Please copy every line of the data in which the string "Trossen" appears.

Data supplied Block Start

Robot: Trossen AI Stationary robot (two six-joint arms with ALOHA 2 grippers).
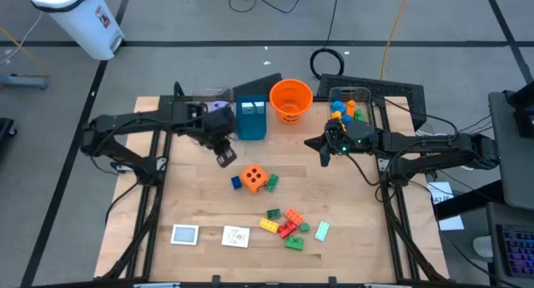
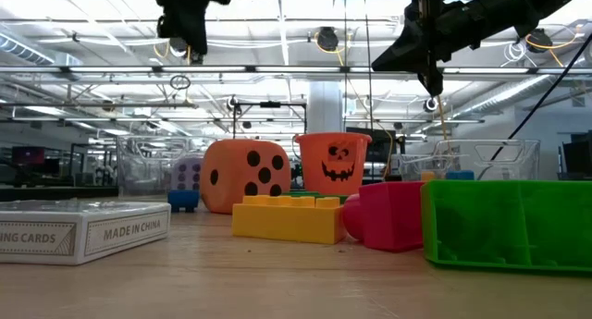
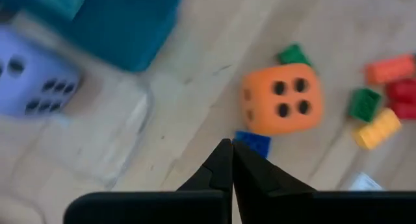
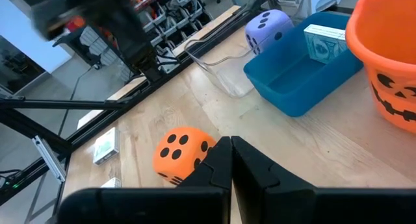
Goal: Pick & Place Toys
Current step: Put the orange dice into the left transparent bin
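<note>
I am logging the table (image 1: 200,263) as it is lying under the overhead camera.

Left gripper (image 1: 225,159): hanging above the left half of the table, near the far edge, just on the near side of the teal box (image 1: 251,118). Its jaws are pressing together and holding nothing; from its wrist camera the fingertips (image 3: 229,160) are meeting in a point.

Right gripper (image 1: 324,154): hovering over the right half, beside the clear bin (image 1: 350,104) at the far right corner. Its jaws are likewise closed on nothing.

Orange die (image 1: 254,178): sitting near the centre of the table, between the two grippers and apart from both. A blue brick (image 1: 237,183) is lying against its left side, a green brick (image 1: 272,183) against its right.

Purple die (image 1: 219,106): resting at the far edge, left of the teal box, apparently inside a clear bin (image 4: 224,71).

Brick cluster (image 1: 286,224): yellow, red, orange and green pieces are lying bunched toward the near edge, right of centre. More bricks are filling the far right bin.

White cards: one (image 1: 184,234) is lying near the near left corner, another (image 1: 236,236) just to its right.

Orange bucket (image 1: 290,100): standing at the far edge, between the teal box and the right bin.
</note>
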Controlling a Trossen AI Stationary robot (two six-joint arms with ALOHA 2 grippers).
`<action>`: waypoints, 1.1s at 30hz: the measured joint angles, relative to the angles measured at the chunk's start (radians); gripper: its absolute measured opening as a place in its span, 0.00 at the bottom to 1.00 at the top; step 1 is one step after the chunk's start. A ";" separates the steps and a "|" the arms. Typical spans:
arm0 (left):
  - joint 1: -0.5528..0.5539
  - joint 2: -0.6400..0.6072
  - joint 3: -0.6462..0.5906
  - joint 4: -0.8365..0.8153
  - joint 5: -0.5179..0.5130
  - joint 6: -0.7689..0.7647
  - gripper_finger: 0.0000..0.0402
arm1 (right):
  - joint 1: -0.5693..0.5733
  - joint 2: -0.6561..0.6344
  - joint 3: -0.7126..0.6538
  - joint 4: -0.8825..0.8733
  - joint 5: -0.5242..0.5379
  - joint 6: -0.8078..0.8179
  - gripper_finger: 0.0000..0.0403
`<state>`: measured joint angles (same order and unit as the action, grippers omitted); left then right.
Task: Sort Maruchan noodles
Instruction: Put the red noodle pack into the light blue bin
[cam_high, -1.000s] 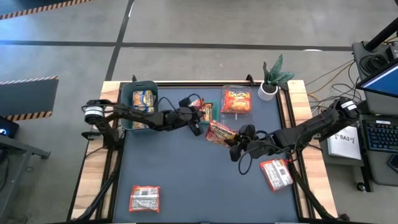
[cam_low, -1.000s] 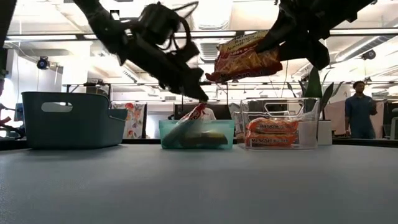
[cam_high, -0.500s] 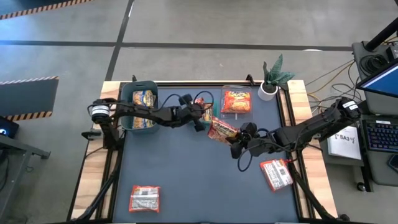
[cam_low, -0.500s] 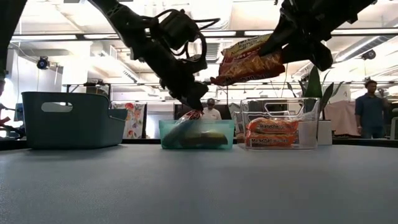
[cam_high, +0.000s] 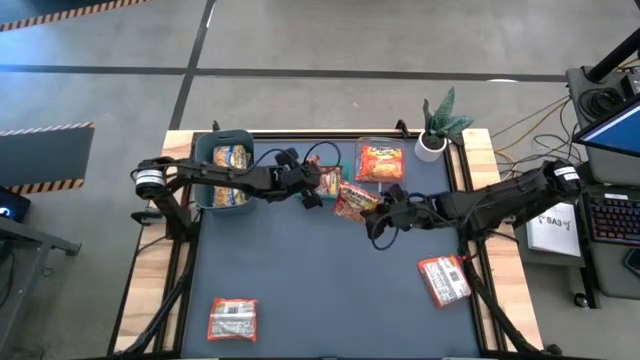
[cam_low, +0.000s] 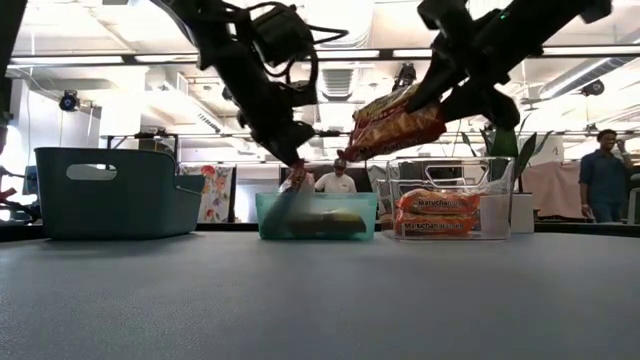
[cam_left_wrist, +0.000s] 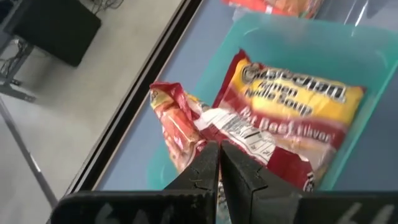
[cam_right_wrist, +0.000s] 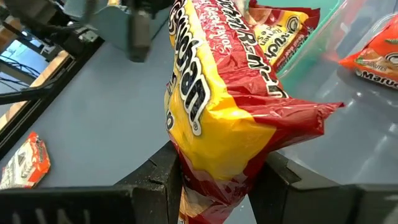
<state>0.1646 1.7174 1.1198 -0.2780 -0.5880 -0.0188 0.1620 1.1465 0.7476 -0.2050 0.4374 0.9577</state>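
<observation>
The right gripper (cam_high: 372, 212) is clamped on a red-and-yellow noodle packet (cam_high: 352, 202), held in the air just short of the small teal bin (cam_low: 316, 216). The left gripper (cam_high: 316, 187), fingers pinched together, hangs over that bin. Next, I'd guess, carry forward and release.

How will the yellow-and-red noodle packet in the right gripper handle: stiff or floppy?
Probably crinkly outside, stiff inside: the yellow-and-red packet puckers where the right gripper pinches it, yet juts out unsupported. Likely light. Its glossy film may slip.
</observation>
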 joint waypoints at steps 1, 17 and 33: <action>0.000 -0.010 0.000 -0.020 -0.001 -0.003 0.00 | -0.019 0.000 0.003 -0.001 -0.020 -0.006 0.31; 0.008 -0.051 -0.002 -0.198 -0.058 -0.042 0.00 | -0.251 0.055 0.090 -0.002 -0.209 -0.121 0.31; 0.008 -0.055 -0.002 -0.220 -0.076 -0.044 0.00 | -0.355 0.309 0.405 -0.313 -0.193 -0.264 0.31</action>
<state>0.1729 1.6623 1.1179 -0.4980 -0.6643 -0.0624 -0.1933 1.4555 1.1531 -0.5182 0.2445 0.6941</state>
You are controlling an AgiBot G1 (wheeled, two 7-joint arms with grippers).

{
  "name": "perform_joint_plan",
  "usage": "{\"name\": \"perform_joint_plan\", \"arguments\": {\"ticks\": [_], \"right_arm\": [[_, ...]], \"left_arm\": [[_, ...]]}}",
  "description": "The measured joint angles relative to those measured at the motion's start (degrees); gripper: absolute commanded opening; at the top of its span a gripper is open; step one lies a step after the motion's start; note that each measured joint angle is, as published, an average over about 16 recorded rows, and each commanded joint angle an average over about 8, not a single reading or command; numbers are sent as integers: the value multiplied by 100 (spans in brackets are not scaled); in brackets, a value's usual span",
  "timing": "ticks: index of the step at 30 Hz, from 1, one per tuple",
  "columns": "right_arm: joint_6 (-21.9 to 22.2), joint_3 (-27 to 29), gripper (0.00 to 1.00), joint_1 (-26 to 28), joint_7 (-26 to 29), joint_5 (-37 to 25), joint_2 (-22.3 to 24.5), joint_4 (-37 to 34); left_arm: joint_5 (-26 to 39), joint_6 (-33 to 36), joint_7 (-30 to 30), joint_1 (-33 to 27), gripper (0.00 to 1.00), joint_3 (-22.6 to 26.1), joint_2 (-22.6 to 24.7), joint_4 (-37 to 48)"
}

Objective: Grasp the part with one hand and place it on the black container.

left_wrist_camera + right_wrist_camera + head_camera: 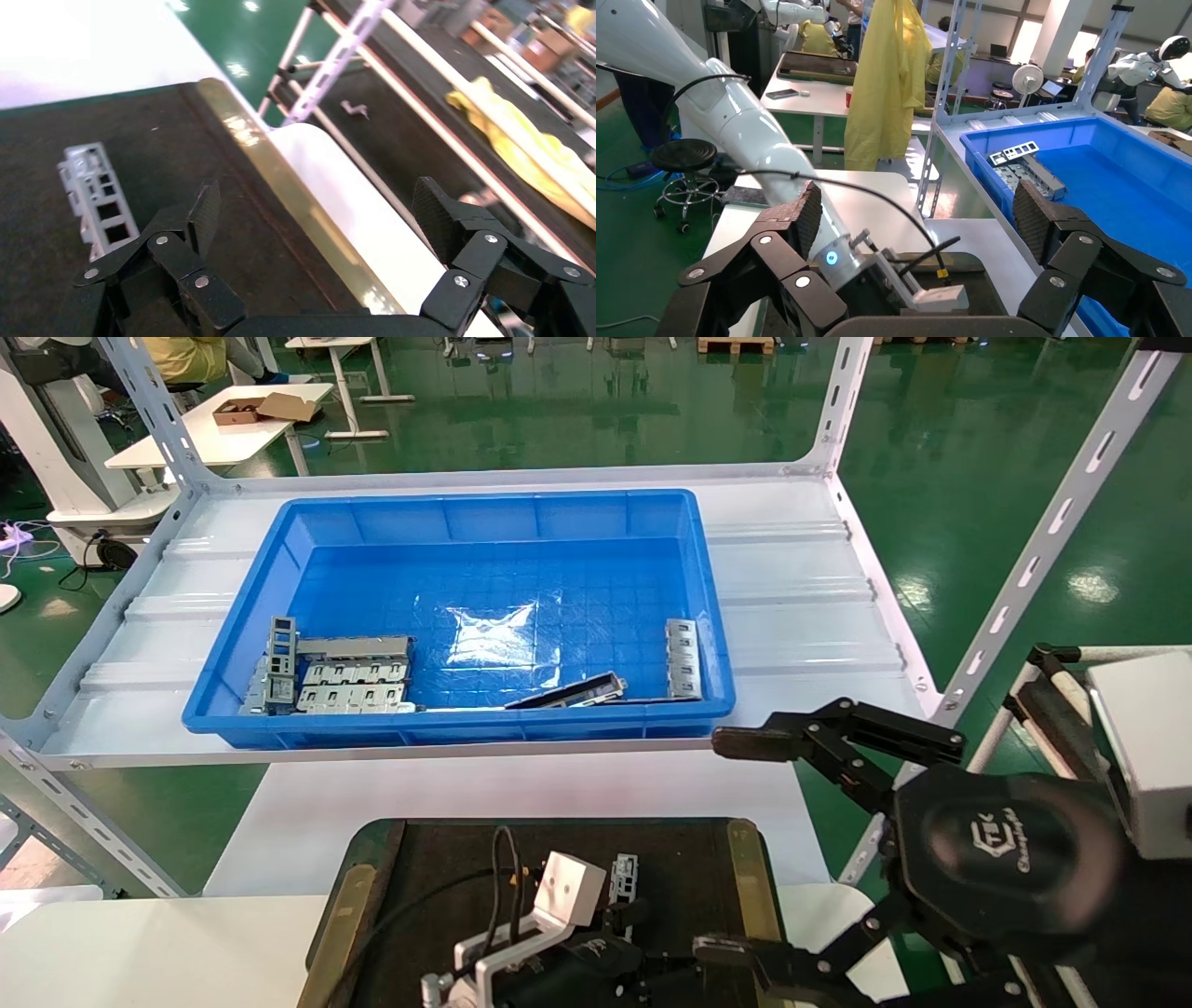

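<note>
A small silver part (pixel 625 877) with rectangular cutouts lies flat on the black container (pixel 447 864), near its right brass strip. My left gripper (pixel 320 210) is open and empty low over that side of the container. The part (pixel 95 200) lies free just beside one of its fingers (pixel 204 210), on the black surface (pixel 162 147). My right gripper (pixel 722 848) is open and empty, raised at the container's right edge and pointing left. It also shows in the right wrist view (pixel 916 217).
A blue bin (pixel 233 617) on the shelf behind holds several more silver parts (pixel 354 686), one at its right wall (pixel 683 658) and a dark long channel (pixel 568 691). White shelf uprights (pixel 1043 551) stand on the right. A white table (pixel 140 933) surrounds the container.
</note>
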Motion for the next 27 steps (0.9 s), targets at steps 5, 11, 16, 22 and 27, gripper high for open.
{"name": "perform_joint_plan", "arguments": {"ticks": [5, 11, 16, 22, 27], "right_arm": [[1, -2, 100, 0, -1, 1, 1, 0], [1, -3, 100, 1, -2, 2, 1, 0], [2, -5, 100, 1, -3, 3, 2, 0], [3, -7, 100, 1, -3, 4, 3, 0], [3, -7, 100, 2, -4, 5, 3, 0]], "left_arm": [[-203, 1014, 472, 106, 100, -505, -273, -37], [-610, 2159, 1188, 312, 100, -1093, -616, -28], [-961, 2936, 1709, 461, 100, -1463, -906, -18], [-1257, 3495, 2061, 546, 100, -1723, -1159, -17], [-1385, 3729, 2186, 565, 100, -1827, -1271, -22]]}}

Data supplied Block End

Response to the exercise:
Robot: Trossen AI Stationary robot (two six-joint arms with ALOHA 2 grippers).
Controlling a Trossen AI Stationary robot (two six-joint arms with ALOHA 2 grippers).

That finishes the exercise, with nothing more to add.